### Exercise data
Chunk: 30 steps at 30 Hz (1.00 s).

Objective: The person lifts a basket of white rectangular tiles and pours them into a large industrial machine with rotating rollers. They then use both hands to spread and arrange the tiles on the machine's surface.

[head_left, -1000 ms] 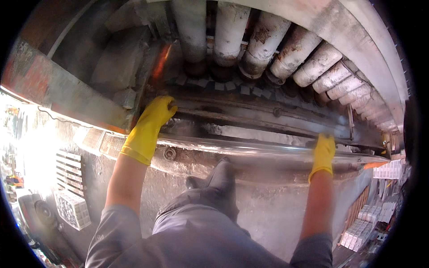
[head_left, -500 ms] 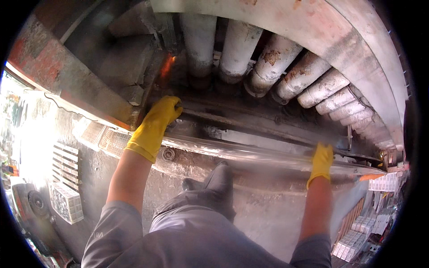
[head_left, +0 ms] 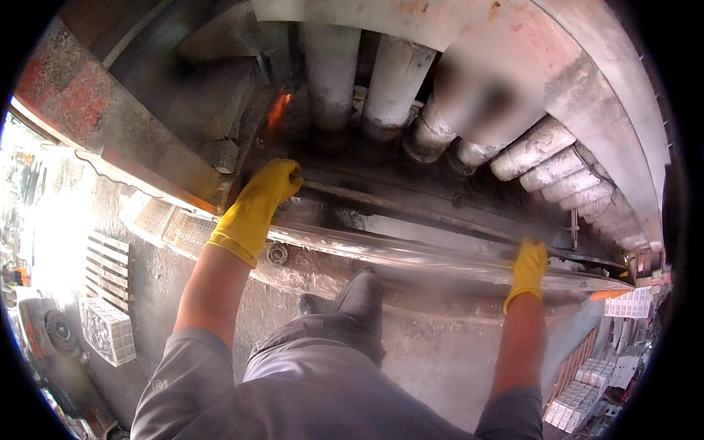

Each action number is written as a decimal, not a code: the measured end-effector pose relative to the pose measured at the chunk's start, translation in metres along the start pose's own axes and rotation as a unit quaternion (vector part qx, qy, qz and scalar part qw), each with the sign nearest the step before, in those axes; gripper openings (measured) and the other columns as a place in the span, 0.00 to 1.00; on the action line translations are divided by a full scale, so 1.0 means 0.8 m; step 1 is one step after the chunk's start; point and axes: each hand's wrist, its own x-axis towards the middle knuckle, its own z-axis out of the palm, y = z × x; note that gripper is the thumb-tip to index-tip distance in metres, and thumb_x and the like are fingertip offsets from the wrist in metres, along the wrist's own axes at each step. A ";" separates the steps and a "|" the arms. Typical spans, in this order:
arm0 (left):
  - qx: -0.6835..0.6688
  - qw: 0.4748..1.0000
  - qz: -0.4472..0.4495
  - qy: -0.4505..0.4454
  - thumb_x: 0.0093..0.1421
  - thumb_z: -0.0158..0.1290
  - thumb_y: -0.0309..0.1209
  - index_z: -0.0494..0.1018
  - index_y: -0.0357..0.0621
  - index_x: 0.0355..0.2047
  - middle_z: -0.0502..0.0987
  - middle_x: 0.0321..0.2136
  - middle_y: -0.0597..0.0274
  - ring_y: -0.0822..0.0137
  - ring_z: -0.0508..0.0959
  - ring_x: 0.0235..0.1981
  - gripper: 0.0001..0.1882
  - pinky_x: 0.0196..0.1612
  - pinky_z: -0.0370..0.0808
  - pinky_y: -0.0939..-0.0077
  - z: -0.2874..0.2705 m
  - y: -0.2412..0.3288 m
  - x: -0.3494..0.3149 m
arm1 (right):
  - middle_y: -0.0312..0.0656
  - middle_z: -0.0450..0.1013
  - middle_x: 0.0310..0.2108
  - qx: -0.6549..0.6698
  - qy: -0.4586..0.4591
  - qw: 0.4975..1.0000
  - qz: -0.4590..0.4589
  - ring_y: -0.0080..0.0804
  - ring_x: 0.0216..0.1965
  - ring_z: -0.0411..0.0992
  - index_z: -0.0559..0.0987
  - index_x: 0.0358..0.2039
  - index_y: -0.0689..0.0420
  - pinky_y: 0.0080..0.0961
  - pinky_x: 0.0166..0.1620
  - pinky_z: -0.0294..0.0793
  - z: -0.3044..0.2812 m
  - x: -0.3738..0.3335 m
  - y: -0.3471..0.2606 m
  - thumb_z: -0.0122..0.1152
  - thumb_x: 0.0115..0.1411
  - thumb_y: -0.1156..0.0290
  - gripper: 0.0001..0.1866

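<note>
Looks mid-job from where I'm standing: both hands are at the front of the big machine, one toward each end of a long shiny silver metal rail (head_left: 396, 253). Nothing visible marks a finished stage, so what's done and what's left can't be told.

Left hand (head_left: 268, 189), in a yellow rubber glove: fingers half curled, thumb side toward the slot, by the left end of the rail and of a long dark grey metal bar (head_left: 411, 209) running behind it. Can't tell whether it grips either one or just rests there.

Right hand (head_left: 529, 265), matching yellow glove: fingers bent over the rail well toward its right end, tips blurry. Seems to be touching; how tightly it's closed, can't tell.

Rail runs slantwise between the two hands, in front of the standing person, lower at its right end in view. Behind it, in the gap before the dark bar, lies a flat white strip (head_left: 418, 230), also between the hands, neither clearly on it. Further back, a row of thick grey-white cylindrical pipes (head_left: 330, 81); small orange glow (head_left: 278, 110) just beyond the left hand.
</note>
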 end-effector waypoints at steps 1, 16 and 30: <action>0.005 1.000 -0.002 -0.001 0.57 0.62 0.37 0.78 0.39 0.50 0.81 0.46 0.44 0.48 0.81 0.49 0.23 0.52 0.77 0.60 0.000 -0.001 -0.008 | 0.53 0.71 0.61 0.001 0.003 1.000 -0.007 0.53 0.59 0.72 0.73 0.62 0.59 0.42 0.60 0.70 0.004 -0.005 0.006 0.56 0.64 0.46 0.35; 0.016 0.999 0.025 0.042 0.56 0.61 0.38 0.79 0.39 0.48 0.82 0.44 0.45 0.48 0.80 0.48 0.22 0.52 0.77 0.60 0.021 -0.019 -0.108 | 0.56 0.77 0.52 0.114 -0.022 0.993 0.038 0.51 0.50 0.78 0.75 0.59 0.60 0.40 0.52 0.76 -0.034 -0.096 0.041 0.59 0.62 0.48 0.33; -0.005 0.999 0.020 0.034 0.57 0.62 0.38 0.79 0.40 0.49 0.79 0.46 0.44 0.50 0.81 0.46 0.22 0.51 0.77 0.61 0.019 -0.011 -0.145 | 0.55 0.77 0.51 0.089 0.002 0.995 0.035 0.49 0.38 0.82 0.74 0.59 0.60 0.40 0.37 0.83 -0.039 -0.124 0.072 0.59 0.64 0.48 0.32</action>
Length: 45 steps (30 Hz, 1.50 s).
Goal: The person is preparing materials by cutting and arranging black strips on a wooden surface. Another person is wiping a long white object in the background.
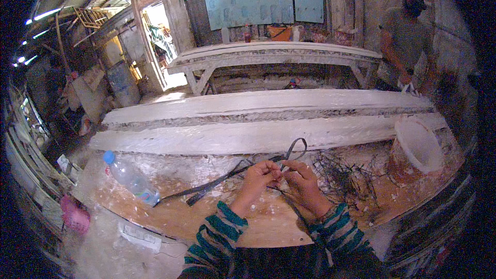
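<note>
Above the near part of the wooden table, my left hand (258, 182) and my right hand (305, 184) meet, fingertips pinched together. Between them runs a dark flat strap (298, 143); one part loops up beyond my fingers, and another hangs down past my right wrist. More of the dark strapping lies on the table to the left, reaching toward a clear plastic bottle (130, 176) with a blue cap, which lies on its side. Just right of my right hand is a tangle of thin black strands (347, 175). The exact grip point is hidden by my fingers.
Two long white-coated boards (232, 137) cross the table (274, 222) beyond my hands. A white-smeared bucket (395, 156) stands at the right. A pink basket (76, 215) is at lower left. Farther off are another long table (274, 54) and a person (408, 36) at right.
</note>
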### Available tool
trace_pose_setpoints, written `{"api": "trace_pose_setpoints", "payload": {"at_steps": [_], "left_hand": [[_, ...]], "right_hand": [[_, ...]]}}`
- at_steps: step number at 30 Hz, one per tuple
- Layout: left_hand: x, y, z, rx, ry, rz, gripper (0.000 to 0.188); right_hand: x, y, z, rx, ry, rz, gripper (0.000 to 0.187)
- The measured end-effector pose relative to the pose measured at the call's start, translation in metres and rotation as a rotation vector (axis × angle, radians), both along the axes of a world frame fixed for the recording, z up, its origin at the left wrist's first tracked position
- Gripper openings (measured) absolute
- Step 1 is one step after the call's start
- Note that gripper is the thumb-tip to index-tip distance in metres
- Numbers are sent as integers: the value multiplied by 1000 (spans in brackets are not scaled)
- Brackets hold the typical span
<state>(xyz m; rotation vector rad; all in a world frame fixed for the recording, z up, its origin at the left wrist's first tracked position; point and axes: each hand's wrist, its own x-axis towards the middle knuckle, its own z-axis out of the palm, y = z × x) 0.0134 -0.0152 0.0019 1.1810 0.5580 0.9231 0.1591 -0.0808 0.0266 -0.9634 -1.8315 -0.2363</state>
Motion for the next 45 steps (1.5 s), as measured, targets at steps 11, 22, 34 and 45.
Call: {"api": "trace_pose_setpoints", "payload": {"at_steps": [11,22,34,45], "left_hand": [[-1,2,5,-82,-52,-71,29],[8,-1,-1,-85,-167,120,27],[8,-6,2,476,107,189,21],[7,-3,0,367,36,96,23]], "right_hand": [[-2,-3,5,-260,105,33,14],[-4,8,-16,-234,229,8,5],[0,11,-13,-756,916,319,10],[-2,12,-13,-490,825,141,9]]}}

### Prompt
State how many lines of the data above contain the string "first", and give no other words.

### Solution for this exercise
2